Lebih jauh, secara khusus sesuai ijmak (kesepakatan), para ulama juga mengharamkan penggunaan emas bagi lelaki. Hal tersebut berdasarkan hadis riwayat al-Bukhari.
Di mana dalam hadists tersebut mengatakan,
Nabi SAW melarang cincin emas (bagi laki-laki).
(HR Bukhari no 5863 dan Muslim no 2089)
Bahkan, larangan penggunaan emas tersebut juga ditegaskan lagi dalam hadis lainnya. Dari Abu Musa, Rasulullah SAW bersabda,
Emas dan sutra dihalalkan bagi para wanita dari ummatku, namun diharamkan bagi para pria.
(HR an-Nasai no. 5148 dan Ahmad 4/392)
Lalu juga terdapat penjelasan secara ilmiah mengenai dilarangnya pria memakai perhiasan emas, yakni sebagai berikut.
Dikutip dari laman Style, hasil dari penelitian bahaya laki-laki memakai emas yang dilakukan oleh sejumlah ahli fisika membuktikan bahwa atom pada perhiasan emas dapat menembus ke dalam kulit hingga masuk ke aliran darah.
Jadi ketika perhiasan tersebut dipakai dalam waktu yang lama, darah dan urine pada laki-laki bisa terkena efek sampingnya. Keduanya bisa memiliki kandungan atom emas yang melebihi batas.
Para ahli menyebut peristiwa ini dengan istilah migrasi emas.
Apa yang bisa terjadi? Penyakit Alzheimer.
Ya, ini adalah gangguan neurologis yang mengakibatkan penderitanya mengalami penurunan daya ingat, setahap demi setahap. Bahkan bisa jadi orang tersebut mengalami perubahan kepribadian dan perubahan dalam hal mengekspresikan diri.
Ini dapat terjadi ketika gumpalan protein terakumulasi dan serabut sel saraf di otak menjadi kusut. Setelahnya, sel saraf otak bisa mati sehingga fungsi otak mengalami penurunan atau perubahan, seperti pikun. Bahayanya adalah Alzheimer belum ditemukan obatnya.
Menariknya, kaum perempuan ternyata tidak akan mengalami hal tersebut. Sebab di dalam tubuh perempuan terdapat suatu lemak yang tidak dimiliki tubuh laki-laki.

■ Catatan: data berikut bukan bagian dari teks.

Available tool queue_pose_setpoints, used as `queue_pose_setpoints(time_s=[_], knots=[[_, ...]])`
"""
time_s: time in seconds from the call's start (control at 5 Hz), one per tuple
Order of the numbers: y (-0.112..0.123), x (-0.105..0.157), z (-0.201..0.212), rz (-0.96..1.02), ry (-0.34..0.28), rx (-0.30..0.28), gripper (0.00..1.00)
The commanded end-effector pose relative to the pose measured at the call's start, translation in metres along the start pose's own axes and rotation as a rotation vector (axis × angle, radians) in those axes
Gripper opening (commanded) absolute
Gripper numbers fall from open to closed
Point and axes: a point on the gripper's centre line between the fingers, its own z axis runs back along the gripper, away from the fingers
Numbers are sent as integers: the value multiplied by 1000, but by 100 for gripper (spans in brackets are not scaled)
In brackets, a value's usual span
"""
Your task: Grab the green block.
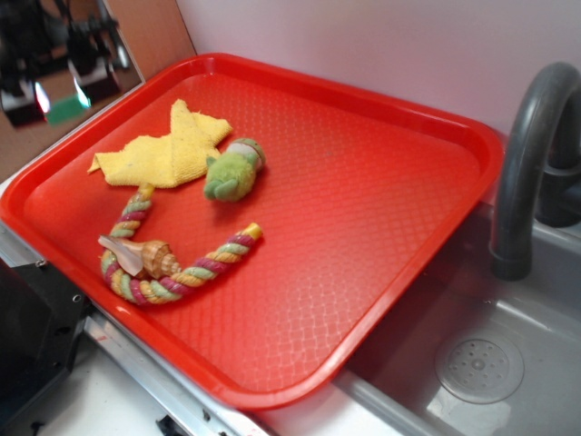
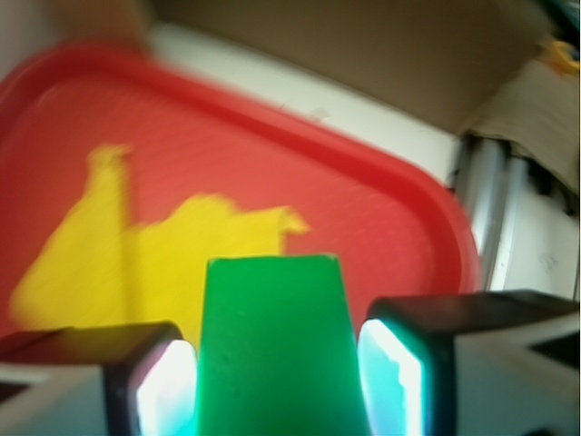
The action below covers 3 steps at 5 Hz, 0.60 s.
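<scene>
The small flat solid-green block [image 2: 277, 350] is seen clamped between the two pads of the tool [image 2: 280, 381], raised above the red plastic tray [image 2: 381, 213], its long axis pointing forward.

The exterior view looks down at a slant from the sink-side corner across the whole red tray [image 1: 399, 272], far enough off to take in the grey faucet [image 1: 526, 163] at right and the gripper [image 1: 64, 86] high in the top-left corner. The wrist view sits just behind the jaws and faces out past them — so near that the pads [image 2: 392, 380] and the green block [image 2: 277, 350] pinched between them fill its lower edge. Both views share the yellow cloth [image 1: 168, 150] on the tray — in the wrist view it lies just beyond the jaws.
</scene>
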Motion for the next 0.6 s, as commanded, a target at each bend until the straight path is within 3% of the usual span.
queue_pose_setpoints(time_s=[0.0, 0.4], knots=[[-26, 13, 71, -464, 143, -191, 0], [-36, 6, 83, -657, 34, -208, 0]])
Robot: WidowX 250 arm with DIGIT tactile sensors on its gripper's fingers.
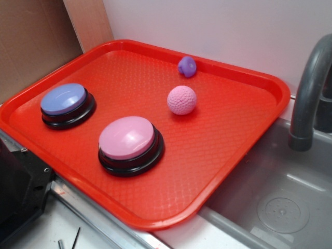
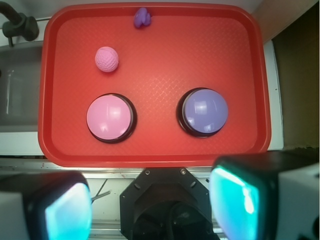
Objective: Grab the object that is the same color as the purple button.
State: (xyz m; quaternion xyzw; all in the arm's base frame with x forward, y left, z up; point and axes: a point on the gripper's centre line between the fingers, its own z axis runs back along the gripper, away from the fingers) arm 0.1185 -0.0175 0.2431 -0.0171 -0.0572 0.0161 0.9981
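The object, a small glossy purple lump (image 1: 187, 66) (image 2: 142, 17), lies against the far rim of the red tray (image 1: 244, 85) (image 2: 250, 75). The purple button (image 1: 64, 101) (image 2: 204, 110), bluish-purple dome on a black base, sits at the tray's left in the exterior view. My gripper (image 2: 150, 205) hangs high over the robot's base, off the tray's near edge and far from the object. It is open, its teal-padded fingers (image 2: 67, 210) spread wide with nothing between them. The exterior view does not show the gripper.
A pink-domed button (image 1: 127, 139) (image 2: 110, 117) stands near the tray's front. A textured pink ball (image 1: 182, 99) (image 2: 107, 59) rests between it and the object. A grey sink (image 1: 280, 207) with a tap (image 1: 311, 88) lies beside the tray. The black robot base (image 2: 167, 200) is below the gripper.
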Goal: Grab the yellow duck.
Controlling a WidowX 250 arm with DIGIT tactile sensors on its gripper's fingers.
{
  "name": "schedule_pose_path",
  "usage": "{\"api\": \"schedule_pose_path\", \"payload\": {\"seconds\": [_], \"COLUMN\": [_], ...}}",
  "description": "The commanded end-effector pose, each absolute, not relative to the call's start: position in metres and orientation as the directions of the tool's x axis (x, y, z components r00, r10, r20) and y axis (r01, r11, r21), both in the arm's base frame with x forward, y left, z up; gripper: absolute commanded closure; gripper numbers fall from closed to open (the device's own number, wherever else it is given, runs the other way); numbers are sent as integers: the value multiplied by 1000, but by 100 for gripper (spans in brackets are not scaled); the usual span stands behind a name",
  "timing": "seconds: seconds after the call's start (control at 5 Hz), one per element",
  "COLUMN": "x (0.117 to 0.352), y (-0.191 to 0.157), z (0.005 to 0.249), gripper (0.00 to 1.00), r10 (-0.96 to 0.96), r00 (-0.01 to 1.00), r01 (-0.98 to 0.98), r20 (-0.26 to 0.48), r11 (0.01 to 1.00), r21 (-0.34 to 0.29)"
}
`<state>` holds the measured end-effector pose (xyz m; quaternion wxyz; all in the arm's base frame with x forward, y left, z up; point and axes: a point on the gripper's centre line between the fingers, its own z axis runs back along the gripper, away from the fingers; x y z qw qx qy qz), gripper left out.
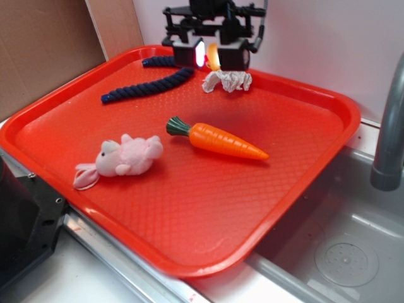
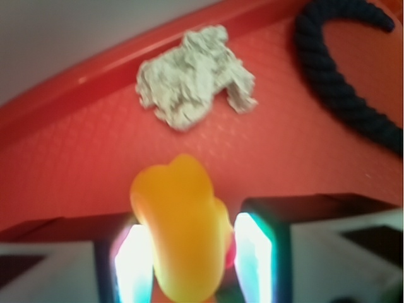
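The yellow duck (image 1: 214,58) is a small glossy yellow shape between my gripper's two fingers at the back of the red tray (image 1: 297,189). In the wrist view the duck (image 2: 182,227) fills the gap between the lit pads, with a bit of red beak at its right side. My gripper (image 1: 211,57) is shut on the duck, with the pads (image 2: 134,268) pressed against its sides. It holds the duck just above the tray floor, near the far rim. The duck's underside is hidden.
A crumpled white cloth (image 1: 227,80) lies just in front of the gripper and also shows in the wrist view (image 2: 196,79). A dark blue rope (image 1: 148,85) lies to the left. An orange carrot (image 1: 221,140) and a pink bunny (image 1: 123,158) lie mid-tray. A grey faucet (image 1: 391,126) and a sink (image 1: 341,252) are at right.
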<state>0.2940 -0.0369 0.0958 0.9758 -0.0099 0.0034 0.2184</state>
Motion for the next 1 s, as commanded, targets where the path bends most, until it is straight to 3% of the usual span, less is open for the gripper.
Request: {"api": "schedule_pose_path", "payload": {"seconds": [0.0,0.4,0.6,0.8], "x": [258,224,217,232], "y": [3,20,17,19], "z": [157,164,163,162], "gripper": [100,100,100,0], "r10": [372,374,372,293], "r00": [923,921,916,952], "r01": [-365,-365,-363,-290], "r20": [100,107,150,85], "r11": [927,926,928,956], "r21": [-83,-92,-81,-47]}}
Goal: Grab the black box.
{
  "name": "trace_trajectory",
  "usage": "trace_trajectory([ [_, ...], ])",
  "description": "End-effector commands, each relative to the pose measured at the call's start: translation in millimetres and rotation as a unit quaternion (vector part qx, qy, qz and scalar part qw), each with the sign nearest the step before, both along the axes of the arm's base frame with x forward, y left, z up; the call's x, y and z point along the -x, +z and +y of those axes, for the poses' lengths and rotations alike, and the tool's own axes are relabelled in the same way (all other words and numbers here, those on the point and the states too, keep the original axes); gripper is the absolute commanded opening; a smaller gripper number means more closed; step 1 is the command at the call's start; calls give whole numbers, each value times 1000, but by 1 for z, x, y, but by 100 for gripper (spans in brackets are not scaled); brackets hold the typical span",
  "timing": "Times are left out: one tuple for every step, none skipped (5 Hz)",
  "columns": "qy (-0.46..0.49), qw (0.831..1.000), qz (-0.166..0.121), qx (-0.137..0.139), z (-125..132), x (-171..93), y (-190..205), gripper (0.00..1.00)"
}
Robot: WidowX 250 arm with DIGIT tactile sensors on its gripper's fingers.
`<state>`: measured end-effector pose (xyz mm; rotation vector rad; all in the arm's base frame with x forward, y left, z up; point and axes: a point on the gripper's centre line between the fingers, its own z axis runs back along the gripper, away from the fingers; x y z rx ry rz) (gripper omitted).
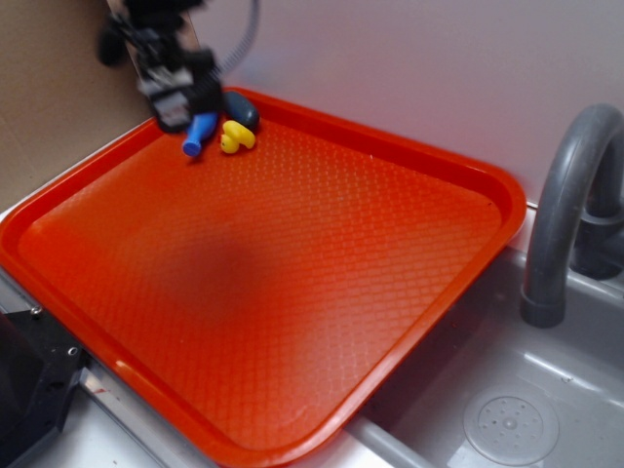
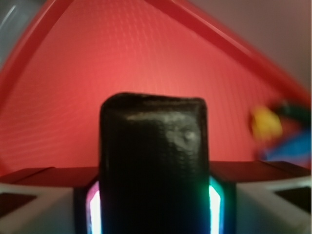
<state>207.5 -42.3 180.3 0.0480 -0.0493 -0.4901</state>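
Observation:
The black box (image 2: 153, 146) is a matte black block with rounded top corners, and it fills the gap between my jaws in the wrist view. My gripper (image 2: 154, 200) is shut on it, with lit pads pressed against both of its sides. In the exterior view my gripper (image 1: 175, 97) is blurred. It hangs over the far left corner of the orange tray (image 1: 292, 292), with the black box (image 1: 173, 119) at its lower end. Whether the box touches the tray is unclear.
A blue pin-shaped toy (image 1: 200, 134), a yellow toy (image 1: 237, 136) and a dark grey-blue oval toy (image 1: 242, 109) lie just right of my gripper at the tray's far rim. A grey faucet (image 1: 570, 195) and sink basin (image 1: 507, 419) are to the right. A black fixture (image 1: 29, 390) sits front left.

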Motion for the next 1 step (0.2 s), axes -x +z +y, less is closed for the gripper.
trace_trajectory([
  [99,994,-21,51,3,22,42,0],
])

Lemak ini berfungsi untuk mencegah atom emas masuk ke aliran darah. Meski bisa melewati dinding kulit, tetapi atom emas akan terhalang oleh lemak unik tersebut ketika akan masuk ke aliran darah.
Di satu sisi, ada pula penelitian yang menyebutkan sebaliknya. Zat emas juga bisa masuk dan mengalir bersama darah di dalam tubuh perempuan.
Namun ini tidak akan berdampak karena perempuan mengalami menstruasi, sehingga zat emas akan ikut terbuang bersama darah haid tersebut.
Dari serangkaian penjelasan di atas kita dapat menarik kesimpulan bahwa pada dasarnya laki-laki boleh memakai perhiasan, asal tidak berlebihan. Namun secara khusus Nabi Muhammad saw melarang penggunaan emas dan kain sutera bagi laki-laki. Artinya, haram hukumnya bagi laki-laki mukmin menggunakan emas dan kain sutera. Wallahu A’lam.